Data excerpts:
::::::

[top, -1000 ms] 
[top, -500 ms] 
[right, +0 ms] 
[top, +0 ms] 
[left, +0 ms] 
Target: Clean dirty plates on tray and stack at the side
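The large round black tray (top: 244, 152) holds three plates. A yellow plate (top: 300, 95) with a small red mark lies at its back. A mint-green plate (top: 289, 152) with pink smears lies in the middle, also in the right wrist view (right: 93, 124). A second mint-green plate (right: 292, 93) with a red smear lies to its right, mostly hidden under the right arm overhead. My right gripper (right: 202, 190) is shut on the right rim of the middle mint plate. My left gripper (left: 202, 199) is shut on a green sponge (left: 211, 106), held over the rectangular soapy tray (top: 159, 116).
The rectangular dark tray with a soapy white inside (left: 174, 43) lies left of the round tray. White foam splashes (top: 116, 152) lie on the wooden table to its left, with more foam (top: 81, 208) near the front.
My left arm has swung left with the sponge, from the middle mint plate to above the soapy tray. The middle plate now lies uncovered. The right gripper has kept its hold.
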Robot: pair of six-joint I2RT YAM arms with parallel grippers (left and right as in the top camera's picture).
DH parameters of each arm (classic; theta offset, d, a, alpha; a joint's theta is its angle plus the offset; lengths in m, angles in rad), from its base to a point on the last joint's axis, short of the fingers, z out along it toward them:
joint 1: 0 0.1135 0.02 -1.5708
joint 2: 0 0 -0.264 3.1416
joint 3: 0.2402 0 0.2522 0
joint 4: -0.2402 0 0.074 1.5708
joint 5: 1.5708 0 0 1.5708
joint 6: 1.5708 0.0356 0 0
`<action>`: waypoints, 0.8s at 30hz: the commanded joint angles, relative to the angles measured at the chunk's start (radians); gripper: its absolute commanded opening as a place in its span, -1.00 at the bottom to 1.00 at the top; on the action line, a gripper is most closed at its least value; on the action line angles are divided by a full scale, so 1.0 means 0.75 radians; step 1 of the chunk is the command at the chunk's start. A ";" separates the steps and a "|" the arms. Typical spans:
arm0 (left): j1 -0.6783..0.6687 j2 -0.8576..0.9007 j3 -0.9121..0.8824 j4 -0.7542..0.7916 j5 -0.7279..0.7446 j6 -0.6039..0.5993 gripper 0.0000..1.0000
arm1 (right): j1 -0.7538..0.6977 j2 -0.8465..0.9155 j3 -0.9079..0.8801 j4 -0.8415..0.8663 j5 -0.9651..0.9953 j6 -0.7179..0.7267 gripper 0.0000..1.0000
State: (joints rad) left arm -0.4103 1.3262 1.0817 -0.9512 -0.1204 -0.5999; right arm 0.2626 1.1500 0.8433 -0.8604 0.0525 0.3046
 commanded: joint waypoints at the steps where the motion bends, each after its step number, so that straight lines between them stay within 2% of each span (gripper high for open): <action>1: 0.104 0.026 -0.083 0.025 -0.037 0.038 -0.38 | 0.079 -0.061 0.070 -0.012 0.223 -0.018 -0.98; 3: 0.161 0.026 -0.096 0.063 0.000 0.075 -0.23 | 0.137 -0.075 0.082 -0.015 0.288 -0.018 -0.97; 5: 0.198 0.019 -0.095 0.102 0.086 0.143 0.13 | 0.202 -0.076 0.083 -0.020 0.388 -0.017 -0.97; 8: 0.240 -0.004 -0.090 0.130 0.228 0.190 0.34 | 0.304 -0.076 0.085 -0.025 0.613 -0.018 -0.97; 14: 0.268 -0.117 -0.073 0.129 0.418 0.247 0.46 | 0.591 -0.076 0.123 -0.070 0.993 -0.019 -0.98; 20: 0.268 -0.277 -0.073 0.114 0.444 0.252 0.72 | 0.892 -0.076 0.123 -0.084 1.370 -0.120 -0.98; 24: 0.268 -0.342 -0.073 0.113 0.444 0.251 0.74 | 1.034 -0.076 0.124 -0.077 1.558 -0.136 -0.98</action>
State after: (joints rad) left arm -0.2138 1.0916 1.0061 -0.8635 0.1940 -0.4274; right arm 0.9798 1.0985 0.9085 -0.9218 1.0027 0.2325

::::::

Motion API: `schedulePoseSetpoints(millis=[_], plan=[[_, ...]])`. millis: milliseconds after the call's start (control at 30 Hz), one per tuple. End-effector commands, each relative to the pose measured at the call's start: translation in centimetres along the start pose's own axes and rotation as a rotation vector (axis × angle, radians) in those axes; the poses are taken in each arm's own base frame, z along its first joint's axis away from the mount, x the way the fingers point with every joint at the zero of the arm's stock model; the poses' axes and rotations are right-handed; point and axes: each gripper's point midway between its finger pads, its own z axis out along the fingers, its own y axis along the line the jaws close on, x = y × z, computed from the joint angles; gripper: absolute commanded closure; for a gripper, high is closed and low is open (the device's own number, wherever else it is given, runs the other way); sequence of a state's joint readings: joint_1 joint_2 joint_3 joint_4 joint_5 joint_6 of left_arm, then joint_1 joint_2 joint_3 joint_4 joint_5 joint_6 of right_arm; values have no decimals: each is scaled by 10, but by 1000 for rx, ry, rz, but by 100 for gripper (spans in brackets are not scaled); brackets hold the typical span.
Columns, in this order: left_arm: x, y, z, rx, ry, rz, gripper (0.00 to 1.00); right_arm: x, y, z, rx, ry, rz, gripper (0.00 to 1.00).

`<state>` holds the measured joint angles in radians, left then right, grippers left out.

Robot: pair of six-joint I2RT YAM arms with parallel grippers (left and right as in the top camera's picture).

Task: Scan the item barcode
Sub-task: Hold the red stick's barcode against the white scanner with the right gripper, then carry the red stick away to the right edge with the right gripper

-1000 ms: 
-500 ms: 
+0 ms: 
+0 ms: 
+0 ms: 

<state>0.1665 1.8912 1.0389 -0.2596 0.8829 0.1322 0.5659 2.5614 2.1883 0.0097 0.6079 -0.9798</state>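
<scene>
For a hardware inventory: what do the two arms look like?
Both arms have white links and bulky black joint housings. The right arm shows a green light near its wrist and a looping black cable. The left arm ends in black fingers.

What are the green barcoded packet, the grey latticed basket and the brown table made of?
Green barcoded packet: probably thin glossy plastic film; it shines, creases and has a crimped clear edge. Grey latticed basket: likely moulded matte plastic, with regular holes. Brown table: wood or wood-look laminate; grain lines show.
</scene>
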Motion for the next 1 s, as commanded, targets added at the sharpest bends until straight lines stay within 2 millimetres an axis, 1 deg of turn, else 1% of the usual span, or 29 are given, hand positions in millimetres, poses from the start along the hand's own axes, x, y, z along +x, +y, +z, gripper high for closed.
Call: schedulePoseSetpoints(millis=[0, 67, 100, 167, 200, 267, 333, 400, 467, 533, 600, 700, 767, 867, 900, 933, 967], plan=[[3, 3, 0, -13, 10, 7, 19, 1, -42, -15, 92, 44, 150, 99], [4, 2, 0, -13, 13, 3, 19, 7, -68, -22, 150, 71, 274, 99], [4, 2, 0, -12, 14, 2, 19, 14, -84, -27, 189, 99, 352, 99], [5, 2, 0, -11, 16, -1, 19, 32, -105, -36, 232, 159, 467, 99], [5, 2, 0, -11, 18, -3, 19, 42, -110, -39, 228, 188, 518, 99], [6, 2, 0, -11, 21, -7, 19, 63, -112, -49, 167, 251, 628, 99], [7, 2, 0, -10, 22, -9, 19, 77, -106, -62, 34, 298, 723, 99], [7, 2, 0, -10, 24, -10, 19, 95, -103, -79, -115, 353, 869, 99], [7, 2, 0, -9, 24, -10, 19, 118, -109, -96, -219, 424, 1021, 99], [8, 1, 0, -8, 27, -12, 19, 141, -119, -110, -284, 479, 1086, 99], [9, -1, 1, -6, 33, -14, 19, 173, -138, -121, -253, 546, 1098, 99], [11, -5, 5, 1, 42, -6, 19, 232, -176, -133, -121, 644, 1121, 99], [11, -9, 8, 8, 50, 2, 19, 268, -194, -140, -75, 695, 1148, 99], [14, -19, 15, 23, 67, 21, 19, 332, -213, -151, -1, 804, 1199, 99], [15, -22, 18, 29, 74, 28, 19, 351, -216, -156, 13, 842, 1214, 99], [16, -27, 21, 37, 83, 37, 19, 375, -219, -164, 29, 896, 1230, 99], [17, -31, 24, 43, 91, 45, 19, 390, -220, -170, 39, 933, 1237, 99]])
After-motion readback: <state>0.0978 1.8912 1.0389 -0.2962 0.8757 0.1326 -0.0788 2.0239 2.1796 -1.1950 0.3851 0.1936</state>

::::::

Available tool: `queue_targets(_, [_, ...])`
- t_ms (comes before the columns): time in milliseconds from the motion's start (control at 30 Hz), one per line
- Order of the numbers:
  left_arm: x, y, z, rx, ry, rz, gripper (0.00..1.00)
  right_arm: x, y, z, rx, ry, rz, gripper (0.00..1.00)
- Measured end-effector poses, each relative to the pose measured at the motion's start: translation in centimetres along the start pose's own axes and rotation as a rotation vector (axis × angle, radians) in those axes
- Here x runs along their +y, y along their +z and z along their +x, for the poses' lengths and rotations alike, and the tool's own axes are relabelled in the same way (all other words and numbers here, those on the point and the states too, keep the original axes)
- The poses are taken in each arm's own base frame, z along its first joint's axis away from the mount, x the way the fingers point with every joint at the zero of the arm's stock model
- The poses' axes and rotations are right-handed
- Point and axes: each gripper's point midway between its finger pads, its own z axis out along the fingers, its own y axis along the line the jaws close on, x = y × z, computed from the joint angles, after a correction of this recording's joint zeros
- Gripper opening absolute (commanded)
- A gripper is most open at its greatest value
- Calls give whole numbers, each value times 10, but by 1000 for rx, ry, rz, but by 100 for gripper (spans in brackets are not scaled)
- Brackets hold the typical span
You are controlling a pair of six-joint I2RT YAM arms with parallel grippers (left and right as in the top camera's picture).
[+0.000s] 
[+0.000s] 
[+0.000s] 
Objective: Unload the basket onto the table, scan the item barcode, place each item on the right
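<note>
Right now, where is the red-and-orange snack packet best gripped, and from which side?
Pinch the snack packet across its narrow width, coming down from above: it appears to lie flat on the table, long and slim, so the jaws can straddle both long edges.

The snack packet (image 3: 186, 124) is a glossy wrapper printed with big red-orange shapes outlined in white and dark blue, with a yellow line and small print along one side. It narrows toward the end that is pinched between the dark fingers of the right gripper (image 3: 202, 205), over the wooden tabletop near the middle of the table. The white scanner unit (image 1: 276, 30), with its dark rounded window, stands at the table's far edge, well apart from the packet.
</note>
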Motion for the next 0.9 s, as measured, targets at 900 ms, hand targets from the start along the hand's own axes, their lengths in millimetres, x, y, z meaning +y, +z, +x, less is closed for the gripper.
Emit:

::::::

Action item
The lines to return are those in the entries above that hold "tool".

Your response
Available tool: `queue_targets(_, [_, ...])`
- Here x runs along their +y, y along their +z and z along their +x, for the poses' lengths and rotations alike, and the tool's own axes are relabelled in the same way (all other words and numbers here, those on the point and the states too, keep the original axes)

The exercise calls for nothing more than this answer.